Der Kläger hat gegen die Beklagte Anspruch auf Erteilung des begehrten Verzeichnisses über die Mitgesellschafter/-treugeber aus § 4 Ziffer 1 Satz 1 der Treuhandverträge in Verbindung mit § 666 BGB. Nach diesen Bestimmungen unterliegt die Beklagte bei Durchführung ihrer Aufgaben den Weisungen des Klägers. Sie ist als Treuhänderin und als gemäß § 2 Ziff. 2 des Treuhandvertrags zur Ausübung der mit der Beteiligung des Klägers an der Gesellschaft verbundenen Auskunfts- und Kontrollrechte Beauftragte verpflichtet, dem Kläger die erforderlichen Nachrichten im Sinne des § 666 BGB zu geben. Auf den behaupteten Auskunftsrechtsausschluss gemäß § 17 Ziff. 3 Satz 1 des Treuhandvertrages kann die Beklagte sich demgegenüber nicht berufen, da ein solcher Ausschluss unwirksam wäre (vgl. oben 1.d); OLG München Urteil vom 12.02.2010, 5 U 3140/09, juris Rn. 17).

2. Auch die Berufung des Klägers erweist sich als unbegründet.
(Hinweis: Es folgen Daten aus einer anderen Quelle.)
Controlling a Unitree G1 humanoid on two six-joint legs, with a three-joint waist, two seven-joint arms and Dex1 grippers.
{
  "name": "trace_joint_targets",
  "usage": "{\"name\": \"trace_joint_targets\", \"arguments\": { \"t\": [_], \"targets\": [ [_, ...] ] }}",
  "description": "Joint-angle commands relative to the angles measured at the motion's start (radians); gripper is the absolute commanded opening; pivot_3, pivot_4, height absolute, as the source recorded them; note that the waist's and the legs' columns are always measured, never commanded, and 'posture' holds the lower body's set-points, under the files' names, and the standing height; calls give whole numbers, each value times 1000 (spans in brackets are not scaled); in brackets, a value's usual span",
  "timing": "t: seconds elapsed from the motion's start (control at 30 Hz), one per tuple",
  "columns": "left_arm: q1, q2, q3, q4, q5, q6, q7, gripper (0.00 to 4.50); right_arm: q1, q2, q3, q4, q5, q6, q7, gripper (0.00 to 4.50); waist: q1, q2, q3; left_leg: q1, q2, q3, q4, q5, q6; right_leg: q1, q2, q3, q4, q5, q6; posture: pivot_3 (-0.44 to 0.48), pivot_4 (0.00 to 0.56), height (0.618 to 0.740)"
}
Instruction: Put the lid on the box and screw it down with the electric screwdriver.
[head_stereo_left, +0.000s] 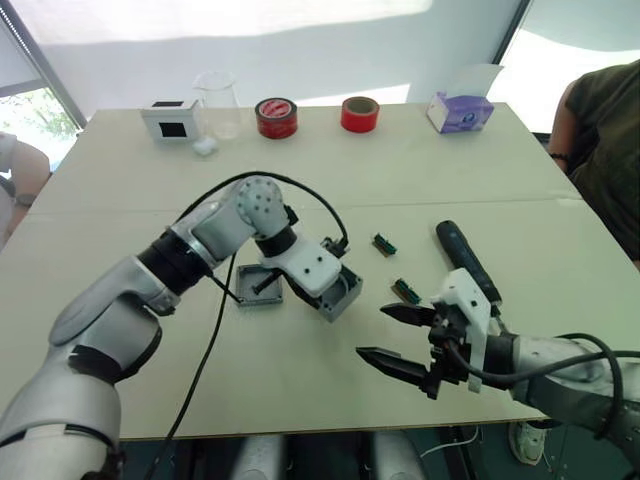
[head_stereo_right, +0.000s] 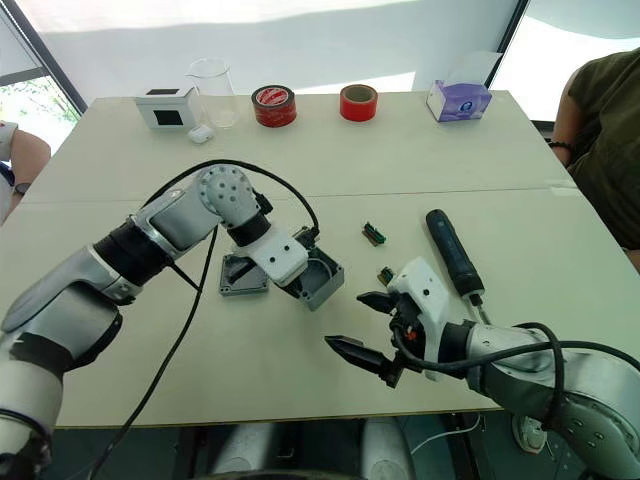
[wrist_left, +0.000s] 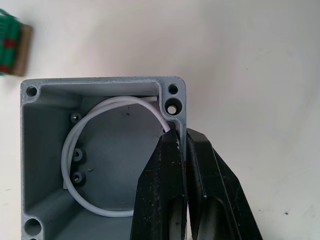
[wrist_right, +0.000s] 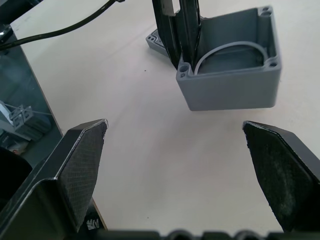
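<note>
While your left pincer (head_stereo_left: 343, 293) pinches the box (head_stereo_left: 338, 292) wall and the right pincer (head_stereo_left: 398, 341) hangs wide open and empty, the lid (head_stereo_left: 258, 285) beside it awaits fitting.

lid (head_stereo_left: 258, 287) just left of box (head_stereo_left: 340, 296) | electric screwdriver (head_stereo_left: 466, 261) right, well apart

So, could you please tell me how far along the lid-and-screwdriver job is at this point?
Nothing is finished yet. In hand: the left gripper is pinched on one wall of the deep grey plastic box, which stands open with a white wire loop inside. Left: the shallow grey lid lies on the table beside the box, the black pen-shaped electric screwdriver lies untouched, and the right gripper hangs open and empty.
</note>
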Motion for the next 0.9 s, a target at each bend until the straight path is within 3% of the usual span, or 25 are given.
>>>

Die Beklagte hat sich im Prozess auf ihr Zurückbehaltungsrecht wegen der Kosten der Auskunftserteilung berufen. Dies führt, wie das Landgericht zutreffend erkannt hat, dazu, dass die Beklagte nur Zug um Zug verurteilt werden darf.

Selbst wenn sich die Beklagte hinsichtlich der Gegenleistung in Annahmeverzug befinden würde, würde dies entgegen der mit der Berufung vertretenen Ansicht nichts daran ändern, dass Zug um Zug zu verurteilen ist (Palandt-Grüneberg, 71. Aufl. Rn. 2 zu 274 BGB).

Tatsächlich befindet sich die Beklagte auch nicht im Gläubigerverzug, da der Kläger seine Gegenleistung (Ersatz der durch Auskunft entstehenden Aufwendungen) nicht nach den Erfordernissen des § 294 BGB („so, wie sie zu bewirken ist“) tatsächlich angeboten hat.

3. Die Kostenentscheidung beruht auf § 92 Abs. 1 ZPO, die Entscheidung über die vorläufige Vollstreckbarkeit auf §§ 708 Nr. 10 und 711 ZPO.

4. Zulassung der Revision

Die Revision ist nach § 543 Abs. 2 Nr. 1 ZPO für die Beklagte zuzulassen, weil die Rechtssache grundsätzliche Bedeutung hat. Die Rechtsfrage des Bestehens eines Anspruchs auf Mitteilung von Namen und Anschriften der Mitgesellschafter von Fondsgesellschaften ist in der vorliegenden Sachverhaltsgestaltung der Gleichstellung der Treugeber mit den unmittelbar beteiligten Gesellschaftern durch die obergerichtliche Rechtsprechung noch nicht abschließend geklärt (ebenso Wollenhaupt BB 2011, 466). Das Interesse an einer einheitlichen Handhabung ist nicht zuletzt aufgrund des berührten Rechts auf informationelle Selbstbestimmung der weiteren Kapitalanleger und der Reichweite der Entscheidung für zahlreiche Publikumsgesellschaften und ihre Gesellschafter erheblich.